The Queen of tarts
Delicate cupcakes and delicious pastries are the trademarks of the modern day urban domestic goddess. Pauline D Loh teaches you how to capture the romance of a good tart
Remember this nursery rhyme? It was what every kindergarten child recited in my infant days.
The Queen of Hearts, she made some tarts all on a summer's day;
The Knave of Hearts he stole the tarts and took them clean away.
The King of Hearts called for the tarts and beat the Knave full sore
The Knave of Hearts brought back the tarts and vowed he'd steal no more!
When we first learned this little rhyme, it so captured my imagination that I yearned to taste a Queen of Hearts jam tart. What was it that made it so good it prompted a mere Knave to risk the King's wrath?
Later, the Queen of Hearts and her tarts surfaced again in yet another childhood book classic Alice in Wonderland by Lewis Caroll and my curiosity "grew curioser and curioser".
In secondary school, collective disaster during our domestic science lesson proved one thing. Jam tarts may look simple, but they are the darndest things to perfect. More often than not, novice tart makers ended up with a hard chewy crust that would not break even if you tossed it at the neighbor's wall.
The jam filling dried up and became more like fruit leather than the sweet, moist layer it was supposed to be.
Years of trial and error and countless clicks on the Internet later, I think I have finally discovered the secret of the perfect jam tart.
Incidentally, the tart as we know it harks back to medieval times in the West, but in China, our brother chefs in Xinjiang had been pushing out these sweet pastries for more than 1,000 years. We have semi-fossilized records to prove that.
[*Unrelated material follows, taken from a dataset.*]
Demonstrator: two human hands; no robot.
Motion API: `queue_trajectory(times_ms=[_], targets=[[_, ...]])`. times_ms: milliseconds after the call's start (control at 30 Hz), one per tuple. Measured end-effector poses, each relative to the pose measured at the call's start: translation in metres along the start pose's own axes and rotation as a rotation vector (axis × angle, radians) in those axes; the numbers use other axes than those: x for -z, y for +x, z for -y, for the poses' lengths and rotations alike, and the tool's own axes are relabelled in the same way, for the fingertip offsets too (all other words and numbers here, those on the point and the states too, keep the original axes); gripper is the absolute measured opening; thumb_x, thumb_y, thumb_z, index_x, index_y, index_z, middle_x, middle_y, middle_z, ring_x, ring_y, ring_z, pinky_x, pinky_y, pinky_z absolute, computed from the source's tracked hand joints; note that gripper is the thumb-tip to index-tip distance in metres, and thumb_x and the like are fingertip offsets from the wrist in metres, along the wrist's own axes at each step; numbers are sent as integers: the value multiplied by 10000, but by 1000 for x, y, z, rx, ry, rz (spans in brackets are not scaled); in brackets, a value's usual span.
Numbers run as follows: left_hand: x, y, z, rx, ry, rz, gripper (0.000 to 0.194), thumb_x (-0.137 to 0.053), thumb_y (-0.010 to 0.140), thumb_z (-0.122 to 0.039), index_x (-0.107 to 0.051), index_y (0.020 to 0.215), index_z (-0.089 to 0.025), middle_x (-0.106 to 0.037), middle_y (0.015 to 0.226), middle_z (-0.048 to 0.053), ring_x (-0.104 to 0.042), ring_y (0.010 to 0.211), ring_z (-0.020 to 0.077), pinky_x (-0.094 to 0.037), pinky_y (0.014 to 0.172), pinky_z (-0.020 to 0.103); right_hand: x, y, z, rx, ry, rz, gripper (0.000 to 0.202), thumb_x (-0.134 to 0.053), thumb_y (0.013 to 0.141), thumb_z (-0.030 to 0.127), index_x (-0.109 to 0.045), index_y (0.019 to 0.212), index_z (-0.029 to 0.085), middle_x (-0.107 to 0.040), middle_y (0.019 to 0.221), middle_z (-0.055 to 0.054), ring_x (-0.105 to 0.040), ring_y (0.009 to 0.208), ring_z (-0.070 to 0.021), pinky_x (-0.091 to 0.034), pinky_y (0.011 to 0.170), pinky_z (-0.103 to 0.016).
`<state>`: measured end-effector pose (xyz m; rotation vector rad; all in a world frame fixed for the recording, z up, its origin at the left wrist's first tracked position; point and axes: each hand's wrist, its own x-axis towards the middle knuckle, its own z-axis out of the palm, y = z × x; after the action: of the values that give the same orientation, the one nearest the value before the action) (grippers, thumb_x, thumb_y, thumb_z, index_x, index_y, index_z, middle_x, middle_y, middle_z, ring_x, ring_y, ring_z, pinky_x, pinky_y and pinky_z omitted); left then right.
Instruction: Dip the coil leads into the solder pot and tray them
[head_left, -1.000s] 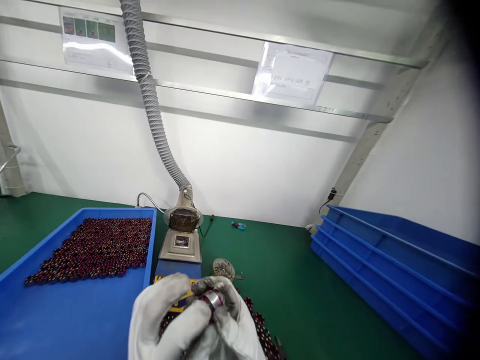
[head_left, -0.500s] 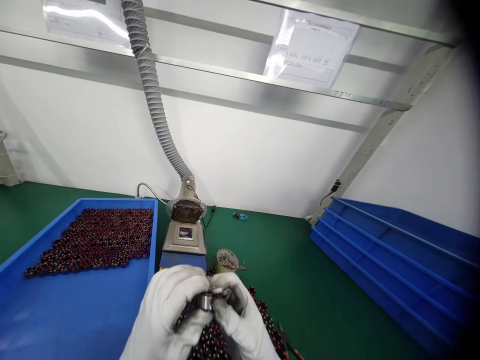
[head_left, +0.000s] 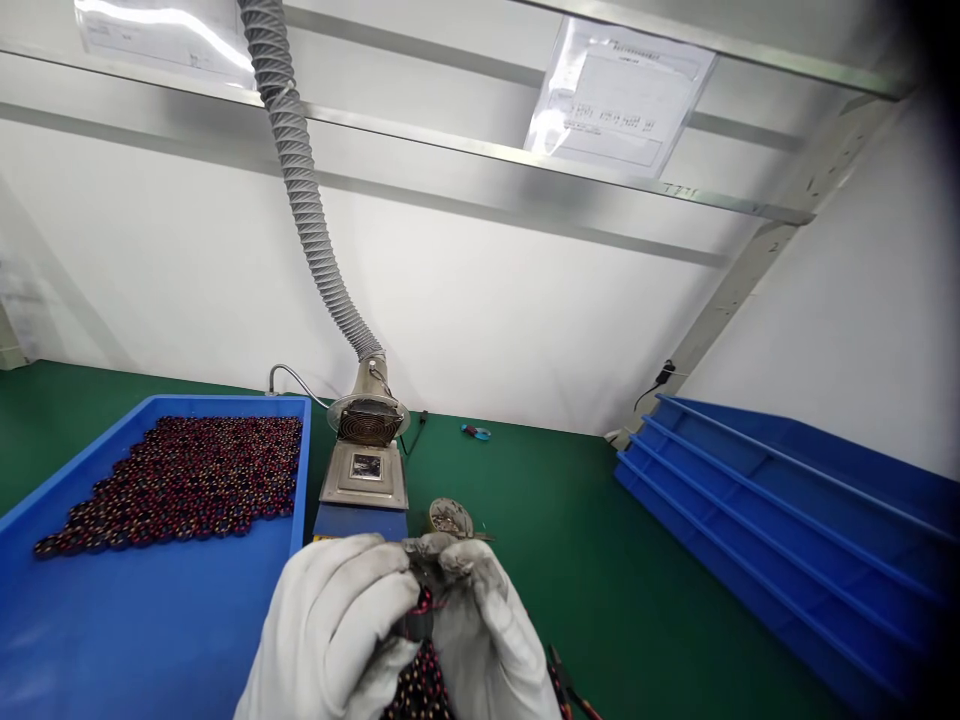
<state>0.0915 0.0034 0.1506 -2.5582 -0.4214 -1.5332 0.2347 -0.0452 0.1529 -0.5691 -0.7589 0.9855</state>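
Note:
Both my hands wear white gloves, the fingertips smudged grey-black. With my left hand [head_left: 334,620] I grip a small dark round coil [head_left: 414,622] with thin red wire at its top. My right hand [head_left: 487,620] is close against it, fingers bent together above the coil; what they pinch is hidden. Beneath the hands lies a pile of similar dark parts [head_left: 421,685] with red and copper-coloured dots. Just beyond the hands is a small metal unit [head_left: 364,490] with a shiny square in its top.
At left, a blue tray [head_left: 150,630] holds many dark round parts. A fume hose [head_left: 304,190] ends behind the metal unit. Near it stands a round tin [head_left: 450,515]. Pliers [head_left: 574,690] lie at right, before stacked blue trays [head_left: 780,510]. A small blue tool [head_left: 475,432] lies farther back.
The coil has turned in my left hand, so its shiny metallic side no longer shows and red wire does. My right fingers have moved up over it. The view has shifted slightly.

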Motion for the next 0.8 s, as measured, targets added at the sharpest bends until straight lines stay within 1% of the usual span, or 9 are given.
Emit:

Some 1,300-year-old jam tarts were featured in a British Museum exhibition in 2009, touted as the "oldest known surviving pastries in the world". The highly decorated and pretty well-preserved pastries were carbon dated back to the eighth century and believed to have survived only because of the very dry desert conditions of their place of origin.
Hopefully, the jam tarts we are making will disappear in a much shorter time.
These are my secrets. Have a very light hand with your pastry. Use frozen butter and shave or grate it into the flour. Do not over knead the pastry. In fact, you want the texture of the pastry to be almost like a shortbread.
As for the jam filling, do not even attempt to make your own. Such major endeavor should be left to a leisurely day in winter when you are snowed in and a hot kitchen is a solace and not an irritation.
Use a good fruit preserve with visible fruit pieces suspended in the jelly. And, cut up lots of fresh fruit and add it to the jam.
Simple remedies to the traditional ills, but once you know the trick, you actually wonder why you never thought of it before.
This recipe can be adapted to produce tarts large and small - a whole tart, little tarts, latticed tarts, open tarts or tarts topped with pastry cut-outs. Just use your imagination, creativity and follow the recipe faithfully.
Best of all, the recipe is almost idiot-proof. Just make sure the knaves in your households leave a few for you.